Autumn Drafts, Letter from the editor
Packages

“People are packages” my husband’s friend once told him. Everybody brings a mix of traits, some we love, and some we would just as soon live without. In the end, we have to take the whole package and celebrate the traits we love and accept some that we don’t. The wisdom of that thought has entered many a conversation, been given much consideration, and applied to so many situations over the years for both my husband and myself.
This time of year, as summer comes to a close, lake people start to think of the frenzy of living on a lake in autumn. Normal leaf raking and plant trimming is just the beginning; it’s also time to winterize boats, take down slip covers, and pull out docks. Irrigation systems from the lake need to be blown out, swimming rafts pulled in, tubes deflated and stored protectively from rodents. The list is long and in the first few years of lake living it is an exciting time, but ti seems that all the summer play time on the lake turns into a long list of tasks once fall comes.

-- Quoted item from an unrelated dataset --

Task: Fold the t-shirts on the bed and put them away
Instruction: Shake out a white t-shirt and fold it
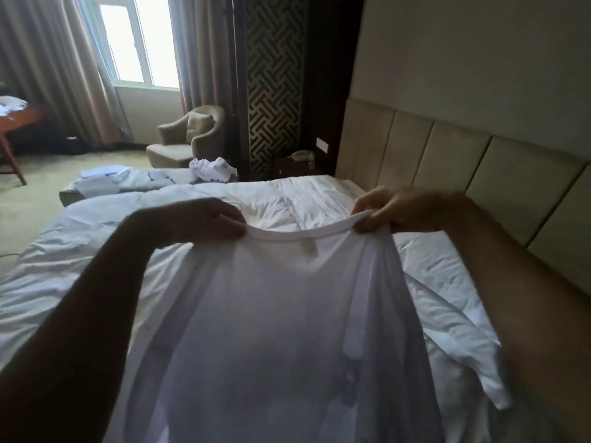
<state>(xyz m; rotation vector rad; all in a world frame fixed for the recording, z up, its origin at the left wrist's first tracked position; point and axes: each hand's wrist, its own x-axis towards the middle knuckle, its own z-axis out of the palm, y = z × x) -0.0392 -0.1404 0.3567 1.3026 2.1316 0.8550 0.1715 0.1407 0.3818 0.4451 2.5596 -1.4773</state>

Recently, a friend and I were commiserating about the endless tasks involved in lake life. After comparing lists of all the work that a lake home requires, I was a little down about the work that was ahead. My friend said her family was even considering moving off their lake. We both began to dream about the easy life; life without docks, without lake weeds, without splintered paddles, popped tubes and broken jet skis. The dream carried on for a bit… we daydreamed about sitting quietly in our (non-lakeshore) backyards sipping lemonade while the kids (not often found around the lakes). June and Ward Cleaver didn’t even have it that good. That was life!

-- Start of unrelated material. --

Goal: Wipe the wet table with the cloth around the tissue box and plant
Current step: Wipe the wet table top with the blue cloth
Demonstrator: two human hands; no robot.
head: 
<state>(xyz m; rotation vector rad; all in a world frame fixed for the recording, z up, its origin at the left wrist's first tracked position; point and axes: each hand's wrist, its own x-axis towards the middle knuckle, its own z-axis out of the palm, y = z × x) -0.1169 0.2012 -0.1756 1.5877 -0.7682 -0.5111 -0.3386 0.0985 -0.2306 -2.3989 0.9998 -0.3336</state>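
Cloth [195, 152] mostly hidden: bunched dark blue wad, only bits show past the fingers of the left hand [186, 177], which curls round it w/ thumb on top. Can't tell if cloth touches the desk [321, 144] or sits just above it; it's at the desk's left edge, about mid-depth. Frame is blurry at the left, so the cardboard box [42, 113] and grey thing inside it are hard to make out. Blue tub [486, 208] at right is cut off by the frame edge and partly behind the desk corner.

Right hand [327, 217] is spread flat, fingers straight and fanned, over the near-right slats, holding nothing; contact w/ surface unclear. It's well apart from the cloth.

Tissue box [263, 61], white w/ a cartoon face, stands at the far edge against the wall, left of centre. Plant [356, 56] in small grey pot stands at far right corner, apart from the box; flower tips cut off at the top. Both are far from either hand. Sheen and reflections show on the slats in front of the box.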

Later that night my family enjoyed dinner on our deck with the privacy and view that only the lake can provide. It was idyllic. After dinner one of our kids wanted to swim, another wanted to swing, and the other two wanted to go inside. The beauty was that they all got to do what they wanted and my husband and I got to spend some time together watching them all. The next day was spent tubing, bobbing in the water, and then we had a dockside dinner. After which we met up with some friends to watch fireworks launched over the lake. This was the life! But wait a minute, just yesterday I’d felt boxed in and tied down because of the lake. Today I’m feeling like the luckiest person alive; what a mixed bag, what a…package.
We all recognize that we must take the god with the bad. Lake living has aspects that are so wonderful that they make the downside all worthwhile. Take a look at your family photo album and I bet you’ll find that many of your favorite photos take place on, or near, your lake.

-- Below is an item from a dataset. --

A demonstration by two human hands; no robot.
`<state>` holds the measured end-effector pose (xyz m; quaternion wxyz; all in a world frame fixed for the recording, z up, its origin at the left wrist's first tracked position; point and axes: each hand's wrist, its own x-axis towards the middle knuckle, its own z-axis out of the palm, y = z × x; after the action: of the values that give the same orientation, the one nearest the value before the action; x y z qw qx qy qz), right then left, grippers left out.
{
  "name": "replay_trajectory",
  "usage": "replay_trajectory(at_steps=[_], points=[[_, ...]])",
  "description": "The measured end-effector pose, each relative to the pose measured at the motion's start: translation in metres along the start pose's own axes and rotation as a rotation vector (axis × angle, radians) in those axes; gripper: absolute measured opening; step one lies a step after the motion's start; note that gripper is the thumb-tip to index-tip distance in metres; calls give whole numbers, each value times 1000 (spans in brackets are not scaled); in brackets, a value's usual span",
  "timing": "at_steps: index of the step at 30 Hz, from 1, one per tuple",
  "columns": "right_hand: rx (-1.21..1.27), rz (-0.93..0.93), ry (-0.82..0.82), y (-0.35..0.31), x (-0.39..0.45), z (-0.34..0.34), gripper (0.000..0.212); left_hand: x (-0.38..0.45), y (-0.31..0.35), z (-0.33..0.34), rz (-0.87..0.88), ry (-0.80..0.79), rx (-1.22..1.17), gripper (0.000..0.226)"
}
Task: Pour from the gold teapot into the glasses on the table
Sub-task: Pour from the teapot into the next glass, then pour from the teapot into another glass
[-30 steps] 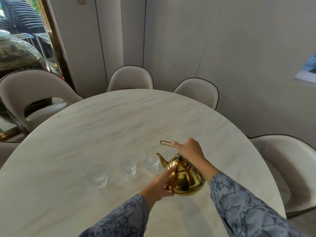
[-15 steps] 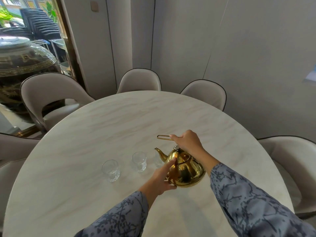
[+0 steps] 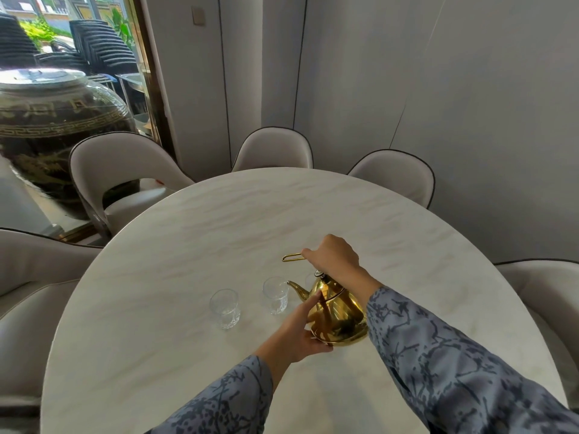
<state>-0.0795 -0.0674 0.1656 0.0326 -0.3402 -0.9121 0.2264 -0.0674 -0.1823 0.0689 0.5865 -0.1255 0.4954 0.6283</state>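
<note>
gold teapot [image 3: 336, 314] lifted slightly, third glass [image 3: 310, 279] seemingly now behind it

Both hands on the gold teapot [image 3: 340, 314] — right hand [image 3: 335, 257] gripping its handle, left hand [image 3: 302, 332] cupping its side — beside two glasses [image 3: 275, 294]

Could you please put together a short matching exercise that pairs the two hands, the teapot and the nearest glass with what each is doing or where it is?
Things:
1. right hand
2. left hand
3. gold teapot
4. leftmost glass

States:
A. stands alone on the marble table, clear of the pot
B. grips the thin wire handle from above
C. tilted, spout aimed left toward the middle glass
D. braces the pot's lower side with the fingers

Pairs: 1-B, 2-D, 3-C, 4-A
</note>
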Motion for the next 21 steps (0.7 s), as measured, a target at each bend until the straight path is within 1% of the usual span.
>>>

Life is full of packages; yes even people are packages. Remember when you first met your spouse? What traits attracted you? Perhaps it was their enthusiasm and emotional zest; perhaps it was the way they brought a sense of calm and peacefulness into your world. Whatever it was it made you want to spend the rest of your life with them. Now, many years down the road you may look at them and see some other traits. Their lack of enthusiasm and zest for cleaning out the garage, the way in which their calmness is eerily similar to indifference in the things you feel are important.
But people, like lakeside living, aren’t perfect. They aren’t buffet lines where we can take the traits we like and pass on the those we don’t (I can see it now, “I’ll take two helpings of loving and accepting, and one of fun to be around, but I’ll pass on the grumpy in the morning and the always late please.) No, people really are packages. They are packages of both good and bad that you’ve accepted into your life because you could see pat the bad and cherish the good. Focusing on the good can help us appreciate one another and help us feel the love that first brought us together. It can help us to feel grateful instead of bitter, loving instead of hating, and accepting rather than judging.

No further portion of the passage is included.